══ Material provided ══
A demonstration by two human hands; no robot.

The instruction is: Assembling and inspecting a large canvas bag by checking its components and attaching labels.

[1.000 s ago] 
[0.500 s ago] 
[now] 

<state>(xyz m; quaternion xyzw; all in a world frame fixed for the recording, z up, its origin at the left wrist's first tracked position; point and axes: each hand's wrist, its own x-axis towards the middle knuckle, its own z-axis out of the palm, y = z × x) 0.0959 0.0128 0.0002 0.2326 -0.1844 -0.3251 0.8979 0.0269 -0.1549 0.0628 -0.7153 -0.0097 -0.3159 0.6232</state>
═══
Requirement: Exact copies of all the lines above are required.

Written answer:
A demonstration by two human hands; no robot.

The instruction is: Assembling and inspecting a large canvas bag by checking its components and attaching labels.

[1.000 s ago] 
[0.500 s ago] 
[now] 

<state>(xyz m; quaternion xyzw; all in a world frame fixed for the recording, z up, its origin at the left wrist's first tracked position; point and axes: each hand's wrist, its own x-axis towards the middle knuckle, its own z-axis out of the palm, y = z × x) 0.0959 0.0128 0.0002 0.2326 -0.1844 -0.3251 0.8979 0.0269 -0.1549 0.0628 -0.7153 -0.0097 -0.3159 0.6232</state>

No additional output is required.